_WORK ITEM_. In your copy, leave out the pictures and reproduce the listing below exactly.

_INFORMATION SHOWN_.
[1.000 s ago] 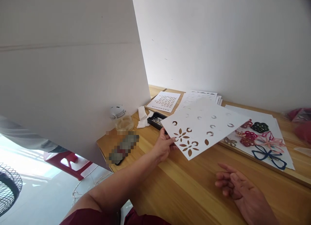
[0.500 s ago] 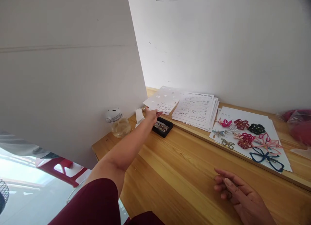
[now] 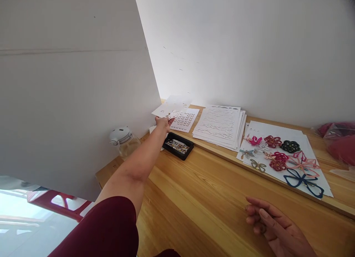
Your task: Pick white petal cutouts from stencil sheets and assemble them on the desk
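My left hand [image 3: 163,123] reaches to the back left and is closed on the near edge of a white cut-out stencil sheet [image 3: 162,110], which is lifted and tilted. Beneath and beside it lies another white sheet with rows of crescent-shaped holes [image 3: 185,121]. Just in front of that hand stands a black tray [image 3: 185,156] of small beads with a pale stick-like piece in it. My right hand [image 3: 277,223] hovers over the wooden table at the lower right, its fingers loosely curled, thumb apart, and nothing in it.
A stack of white sheets with wavy slits [image 3: 219,127] lies on the back ledge. Right of it, colourful flower and butterfly ornaments [image 3: 279,156] rest on white paper [image 3: 313,164]. A clear jar with a white lid [image 3: 121,135] stands left; a bagged red bundle [image 3: 342,144] lies far right.
My left hand has drawn the stencil sheet left, uncovering the crescent-hole sheet and more of the bead tray. My right hand has barely moved. The view has shifted slightly.
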Demonstrator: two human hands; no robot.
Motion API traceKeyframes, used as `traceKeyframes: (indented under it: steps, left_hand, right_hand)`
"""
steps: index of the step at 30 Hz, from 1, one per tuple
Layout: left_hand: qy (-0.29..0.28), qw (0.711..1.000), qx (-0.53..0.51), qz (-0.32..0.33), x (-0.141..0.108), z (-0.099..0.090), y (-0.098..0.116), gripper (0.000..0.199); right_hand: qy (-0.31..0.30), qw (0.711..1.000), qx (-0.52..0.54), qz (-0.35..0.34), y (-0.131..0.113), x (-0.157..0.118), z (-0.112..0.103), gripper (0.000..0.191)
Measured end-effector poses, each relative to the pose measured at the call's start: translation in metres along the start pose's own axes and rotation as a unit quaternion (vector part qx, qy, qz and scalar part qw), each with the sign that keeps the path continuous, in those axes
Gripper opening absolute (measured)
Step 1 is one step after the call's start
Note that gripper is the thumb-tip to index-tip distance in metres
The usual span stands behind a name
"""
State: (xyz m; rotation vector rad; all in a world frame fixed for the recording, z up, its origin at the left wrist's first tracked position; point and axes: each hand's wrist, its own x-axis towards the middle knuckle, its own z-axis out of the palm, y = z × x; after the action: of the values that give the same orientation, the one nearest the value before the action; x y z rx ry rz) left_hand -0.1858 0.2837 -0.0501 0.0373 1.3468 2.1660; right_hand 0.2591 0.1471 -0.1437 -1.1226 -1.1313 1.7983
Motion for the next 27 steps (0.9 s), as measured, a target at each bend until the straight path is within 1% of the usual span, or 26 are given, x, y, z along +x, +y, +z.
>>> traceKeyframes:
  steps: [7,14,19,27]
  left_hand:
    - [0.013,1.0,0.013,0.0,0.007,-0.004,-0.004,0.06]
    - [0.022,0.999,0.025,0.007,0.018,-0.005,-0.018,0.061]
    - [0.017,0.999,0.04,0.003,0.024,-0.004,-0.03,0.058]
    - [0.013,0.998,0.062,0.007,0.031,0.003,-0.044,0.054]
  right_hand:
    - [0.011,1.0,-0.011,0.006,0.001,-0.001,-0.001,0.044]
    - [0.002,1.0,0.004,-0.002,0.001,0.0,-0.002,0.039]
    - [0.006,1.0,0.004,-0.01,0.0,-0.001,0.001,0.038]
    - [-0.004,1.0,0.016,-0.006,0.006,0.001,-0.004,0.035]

_TASK SOLUTION_.
[1.000 s ago] 
[0.500 s ago] 
[now] 
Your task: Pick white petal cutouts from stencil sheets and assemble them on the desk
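My left hand [image 3: 163,123] reaches to the back left and is closed on the near edge of a white cut-out stencil sheet [image 3: 162,110], which is lifted and tilted. Beneath and beside it lies another white sheet with rows of crescent-shaped holes [image 3: 185,121]. Just in front of that hand stands a black tray [image 3: 185,156] of small beads with a pale stick-like piece in it. My right hand [image 3: 277,223] hovers over the wooden table at the lower right, its fingers loosely curled, thumb apart, and nothing in it.
A stack of white sheets with wavy slits [image 3: 219,127] lies on the back ledge. Right of it, colourful flower and butterfly ornaments [image 3: 279,156] rest on white paper [image 3: 313,164]. A clear jar with a white lid [image 3: 121,135] stands left; a bagged red bundle [image 3: 342,144] lies far right.
My left hand has drawn the stencil sheet left, uncovering the crescent-hole sheet and more of the bead tray. My right hand has barely moved. The view has shifted slightly.
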Demonstrator: two human hands; no robot.
Motion API traceKeyframes, used as `traceKeyframes: (indented under it: steps, left_hand, right_hand)`
"""
steps: index of the step at 30 Hz, from 1, one per tuple
Layout: left_hand: qy (-0.29..0.28), qw (0.711..1.000), qx (-0.53..0.51), qz (-0.32..0.33), x (-0.141..0.108), z (-0.099..0.090), y (-0.098..0.116), gripper (0.000..0.199); right_hand: qy (-0.31..0.30), qw (0.711..1.000), qx (-0.52..0.54), qz (-0.35..0.34), y (-0.131..0.113), x (-0.157..0.118), z (-0.112..0.103), gripper (0.000..0.191)
Measured end-effector poses, each relative to the pose measured at the call's start: translation in metres along the start pose's own axes and rotation as a unit quaternion (vector part qx, qy, qz and scalar part qw), each with the sign that keeps the path continuous, in those axes
Gripper opening absolute (measured)
Step 1 is one step after the call's start
Note that gripper is the thumb-tip to index-tip distance in metres
The usual span stands behind a name
"""
State: (xyz m; rotation vector rad; all in a world frame fixed for the recording, z up, its origin at the left wrist's first tracked position; point and axes: each hand's wrist, its own x-axis towards the middle knuckle, its own z-axis out of the palm, y = z × x; after the action: of the values that give the same orientation, the one nearest the value before the action; x y z rx ry rz) left_hand -0.1858 0.2837 -0.0501 0.0373 1.3468 2.1660; right_hand 0.2591 0.1471 -0.1437 -1.1226 -1.1313 1.7983
Motion for the next 27 steps (0.9 s), as measured, a target at each bend until the straight path is within 1% of the usual span, or 26 are given, x, y, z along +x, +y, +z.
>>> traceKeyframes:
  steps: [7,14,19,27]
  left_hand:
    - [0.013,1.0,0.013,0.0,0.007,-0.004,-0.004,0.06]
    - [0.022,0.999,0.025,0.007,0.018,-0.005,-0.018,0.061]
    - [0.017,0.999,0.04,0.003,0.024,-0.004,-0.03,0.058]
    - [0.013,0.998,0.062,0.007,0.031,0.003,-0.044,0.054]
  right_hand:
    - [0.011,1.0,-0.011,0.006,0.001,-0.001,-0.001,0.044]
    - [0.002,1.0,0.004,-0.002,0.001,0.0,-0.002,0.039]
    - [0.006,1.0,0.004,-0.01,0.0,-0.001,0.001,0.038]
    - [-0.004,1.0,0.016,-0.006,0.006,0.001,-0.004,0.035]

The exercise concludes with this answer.